RECORDS SHOWN:
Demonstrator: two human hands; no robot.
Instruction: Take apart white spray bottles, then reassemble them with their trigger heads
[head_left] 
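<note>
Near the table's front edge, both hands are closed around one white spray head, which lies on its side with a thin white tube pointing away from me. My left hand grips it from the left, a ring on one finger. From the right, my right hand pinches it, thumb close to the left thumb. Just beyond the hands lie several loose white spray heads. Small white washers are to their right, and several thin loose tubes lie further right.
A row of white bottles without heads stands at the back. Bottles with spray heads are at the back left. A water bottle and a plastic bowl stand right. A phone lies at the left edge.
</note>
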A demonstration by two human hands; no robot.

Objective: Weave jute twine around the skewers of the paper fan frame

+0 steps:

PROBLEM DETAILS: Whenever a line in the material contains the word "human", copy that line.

RESPONSE TO THE TASK:
Demonstrator: two human hands; no robot.
A demonstration by two human hands; no robot.

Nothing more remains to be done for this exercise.